The problem = Please give every line below again exactly, but not its pictures.

Recorded data =
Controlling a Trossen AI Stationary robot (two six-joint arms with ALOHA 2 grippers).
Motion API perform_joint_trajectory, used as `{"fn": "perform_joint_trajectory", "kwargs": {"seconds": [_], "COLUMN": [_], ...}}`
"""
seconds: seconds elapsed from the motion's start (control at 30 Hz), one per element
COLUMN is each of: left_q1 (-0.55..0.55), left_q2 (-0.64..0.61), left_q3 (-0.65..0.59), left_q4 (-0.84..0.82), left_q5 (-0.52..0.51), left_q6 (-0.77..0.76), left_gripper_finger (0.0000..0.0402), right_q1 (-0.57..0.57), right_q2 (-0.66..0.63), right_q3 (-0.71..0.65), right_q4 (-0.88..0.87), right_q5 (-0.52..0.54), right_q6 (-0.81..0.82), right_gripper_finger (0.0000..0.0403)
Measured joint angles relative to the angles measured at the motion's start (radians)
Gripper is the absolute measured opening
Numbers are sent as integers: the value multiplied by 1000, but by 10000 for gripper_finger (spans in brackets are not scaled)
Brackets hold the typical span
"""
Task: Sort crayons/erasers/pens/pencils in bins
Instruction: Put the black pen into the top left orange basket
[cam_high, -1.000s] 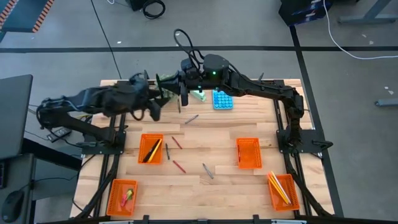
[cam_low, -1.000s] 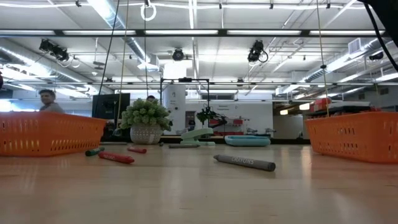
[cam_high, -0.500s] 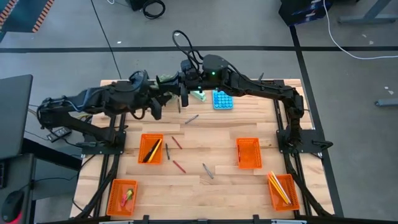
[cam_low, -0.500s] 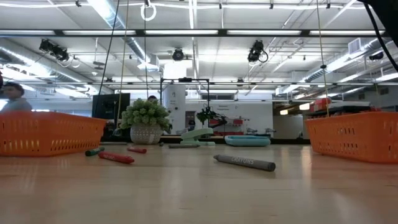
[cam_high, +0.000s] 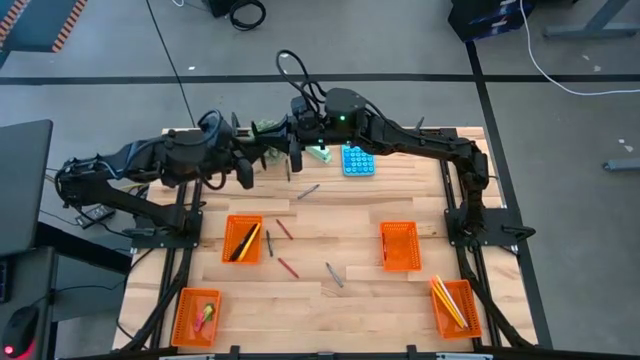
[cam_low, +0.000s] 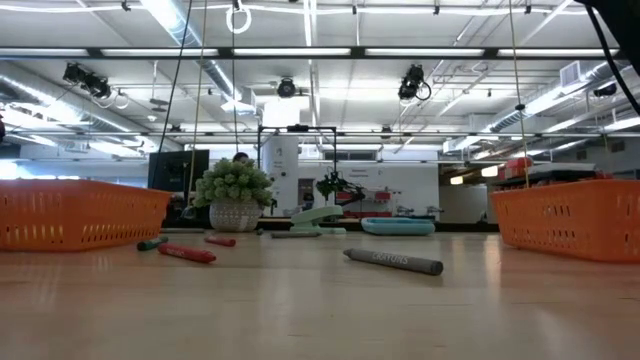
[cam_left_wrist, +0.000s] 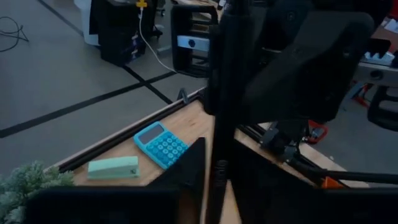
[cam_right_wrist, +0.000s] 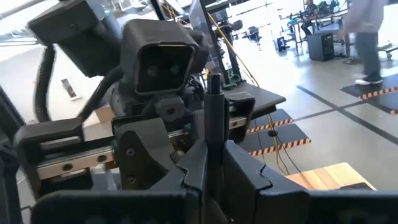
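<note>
Right pincer (cam_high: 296, 152), far centre: pinches pen (cam_right_wrist: 214, 118), axis upright. Left pincer (cam_high: 247, 172), just left, facing: grip state cannot be told.

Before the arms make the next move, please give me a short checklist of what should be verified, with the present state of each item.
1. Pen gripped by the right gripper: ok, its fingers are closed on it.
2. Left gripper holds the pen too: cannot tell.
3. Room in the bin that already holds a black pen: ok.
4. Table free of loose pieces: not ok, crayons lie between the bins.
5. Clearance from the blue calculator beside the right gripper: cannot tell.
</note>
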Motion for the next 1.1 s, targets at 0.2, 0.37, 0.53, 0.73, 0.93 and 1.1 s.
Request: {"fn": "perform_joint_trajectory", "kwargs": {"seconds": [0.2, 0.37, 0.53, 0.73, 0.93, 1.1], "left_q1": [0, 0, 1, 1, 1, 1], "left_q2": [-7, -7, -11, -16, 15, 24], "left_q3": [0, 0, 0, 0, -2, -83], "left_q4": [-14, -78, -169, -366, -703, -680], "left_q5": [9, 9, 7, 68, 196, 231], "left_q6": [19, 2, -51, -187, -366, -384], "left_gripper_finger": [40, 40, 40, 40, 40, 45], "right_q1": [0, -1, -4, -13, -37, -51], "right_q2": [0, 1, 1, 0, 0, 0], "right_q3": [0, 0, 0, 0, 0, 0], "right_q4": [-16, -52, -127, -220, -325, -354], "right_q5": [1, 7, 46, 48, 49, 47], "right_q6": [-1, -15, 5, 55, 107, 113], "right_gripper_finger": [51, 51, 67, 132, 182, 188]}}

Written response =
Controlling a Trossen AI Stationary robot (two six-joint arms with ALOHA 2 grippers).
Motion API perform_joint_trajectory, used as `{"fn": "perform_joint_trajectory", "kwargs": {"seconds": [_], "COLUMN": [_], ...}}`
"""
seconds: seconds elapsed from the motion's start (control at 30 Hz), one per element
COLUMN is each of: left_q1 (-0.55..0.55), left_q2 (-0.64..0.61), left_q3 (-0.65..0.59), left_q4 (-0.84..0.82), left_q5 (-0.52..0.51), left_q6 (-0.77..0.76), left_gripper_finger (0.0000..0.0402), right_q1 (-0.57..0.57), right_q2 (-0.66..0.63), right_q3 (-0.71..0.65), right_q4 (-0.88..0.87), right_q5 (-0.52..0.54), right_q6 (-0.81..0.82), right_gripper_finger (0.0000..0.0403)
Measured joint angles relative to the angles measured at the motion's start (radians)
Gripper is the absolute measured opening
Numbers are sent as integers: the value multiplied by 1000, but by 10000 for gripper_finger (spans in brackets are not scaled)
Brackets hold the typical span
"""
Task: Sort crayons/erasers/pens/pencils in bins
Instruction: Put the black pen into the top left orange basket
[cam_high, -1.000s] 
[cam_low, -1.000s] 
[cam_high, -0.500s] 
[cam_low, -0.500s] 
[cam_high, +0.000s] 
[cam_low, +0.000s] 
[cam_left_wrist, +0.000s] 
[cam_right_wrist, +0.000s] 
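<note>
Right pincer (cam_high: 296, 152), far centre: pinches pen (cam_right_wrist: 214, 118), axis upright. Left pincer (cam_high: 247, 172), just left, facing: grip state cannot be told.

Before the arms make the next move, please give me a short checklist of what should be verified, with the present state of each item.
1. Pen gripped by the right gripper: ok, its fingers are closed on it.
2. Left gripper holds the pen too: cannot tell.
3. Room in the bin that already holds a black pen: ok.
4. Table free of loose pieces: not ok, crayons lie between the bins.
5. Clearance from the blue calculator beside the right gripper: cannot tell.
</note>
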Motion for the next 1.1 s, targets at 0.2, 0.37, 0.53, 0.73, 0.93 and 1.1 s.
Request: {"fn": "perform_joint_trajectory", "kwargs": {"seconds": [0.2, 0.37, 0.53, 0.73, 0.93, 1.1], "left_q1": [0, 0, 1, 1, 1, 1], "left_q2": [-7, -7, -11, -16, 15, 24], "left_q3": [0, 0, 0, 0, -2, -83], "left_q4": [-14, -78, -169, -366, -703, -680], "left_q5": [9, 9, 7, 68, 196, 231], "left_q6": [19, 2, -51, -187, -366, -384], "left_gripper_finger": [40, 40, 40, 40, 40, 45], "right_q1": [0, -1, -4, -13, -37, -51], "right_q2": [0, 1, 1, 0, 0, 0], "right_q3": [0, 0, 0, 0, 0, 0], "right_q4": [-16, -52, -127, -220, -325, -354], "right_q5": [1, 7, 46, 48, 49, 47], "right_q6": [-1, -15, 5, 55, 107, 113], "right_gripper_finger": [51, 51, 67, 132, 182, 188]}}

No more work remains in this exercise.